Les yeux de Kyle fixèrent le vide un instant avant de retourner brusquement vers son devoir. L’avait-il entendu ou préférerait-il faire la sourde oreille? Remplie de questionnements, Amelia se tenait maintenant tout près du garçon. Elle l'observa un bref instant et constata qu’il serrait les lèvres les yeux fermés, la respiration saccadée.

– Kyle ? C’est Amelia, lui chuchota-t-elle à l’oreille.

– Qui ? fit-il en tournant seulement les yeux à sa droite sans bouger la tête. Son regard ne la fixait pas directement ce qui permis à Amelia de comprendre qu’il pouvait entendre la vibration de ses mots mais qu’il n'était pas en mesure de la voir. Elle lui répéta son nom et tenta de lui expliquer la situation, mais Kyle ne semblait pas saisir ce qu’elle disait.

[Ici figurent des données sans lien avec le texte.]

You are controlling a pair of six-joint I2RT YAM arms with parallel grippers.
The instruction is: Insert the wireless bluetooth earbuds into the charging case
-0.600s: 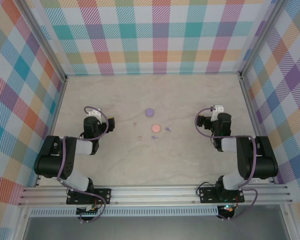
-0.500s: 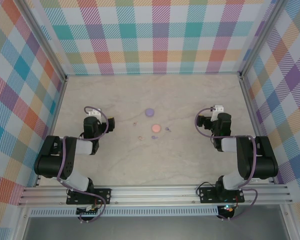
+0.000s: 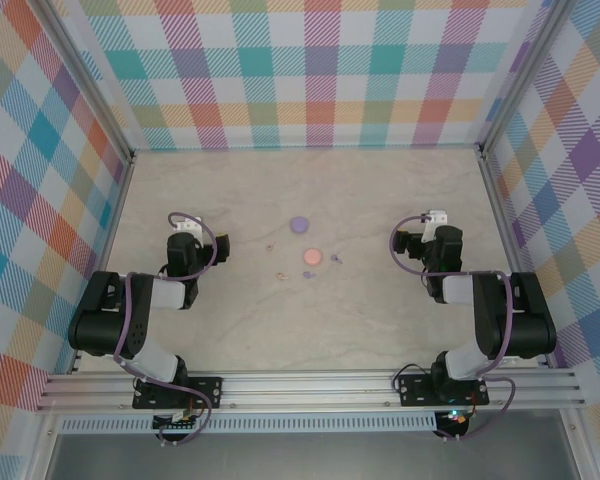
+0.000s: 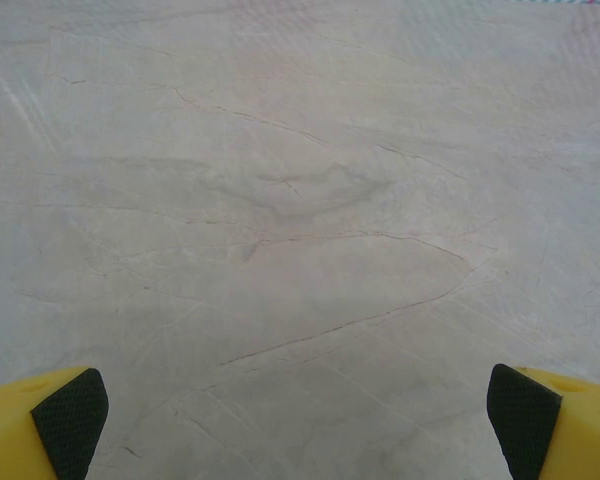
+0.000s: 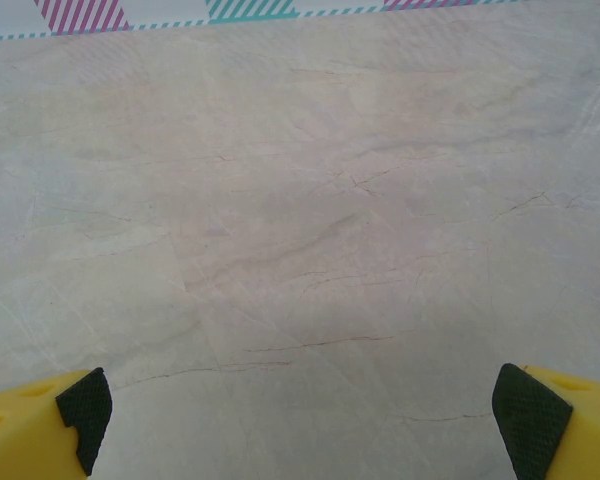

Le regard d'Amelia fut soudainement attiré par le stylo qu'il tenait à la main. Elle s'était résolue à trouver un autre moyen de communication. Ne sachant pas si ce serait une bonne idée ni comment procéder, elle toucha l'avant-bras de Kyle, mais ne le sentit pas. Elle lui murmura qu’elle devait lui parler. Puis, elle se concentra sur le crayon et la feuille de papier qui avait déjà quelques lignes d'écriture. La sodalite, posée sur le bureau, brilla faiblement de sa couleur bleu royal. Les yeux fermés, Amelia mit toute son énergie et son intention dans sa main et se fondit dans celle de Kyle. Il sentit un léger frémissement dans le bras et dans sa main. Il a alors compris qu'une entité essayait de lui communiquer quelque chose. Grâce à l'effet de sa pierre, ce dernier se détendit instinctivement et respira calmement. Une fois qu'il s'était éclairci la tête, il a relâché la pression sur le stylo pour le tenir du bout des doigts. Submergée par l'excitation qu'Amelia devait contenir, elle pouvait maintenant manier le stylo. Elle griffonna d'abord une lettre illisible qui devait ressembler à un A, mais la connexion était plus difficile qu'Amelia ne l'avait prévu. Sans baisser les bras, elle se concentra sur ce qu'elle voulait lui transmettre par l'écriture automatique. Après quelque secondes, il sent que les mouvements de sa main ne lui appartiennent plus comme si quelqu'un le guidait et des mots, puis des phrases commençaient à se former. Le souffle de Kyle resta coincé dans sa gorge quand il lut le gribouillage qui était cette fois compréhensible.

— Je suis Amelia … Ken a besoin de Michael… à la falaise de Signal Hill.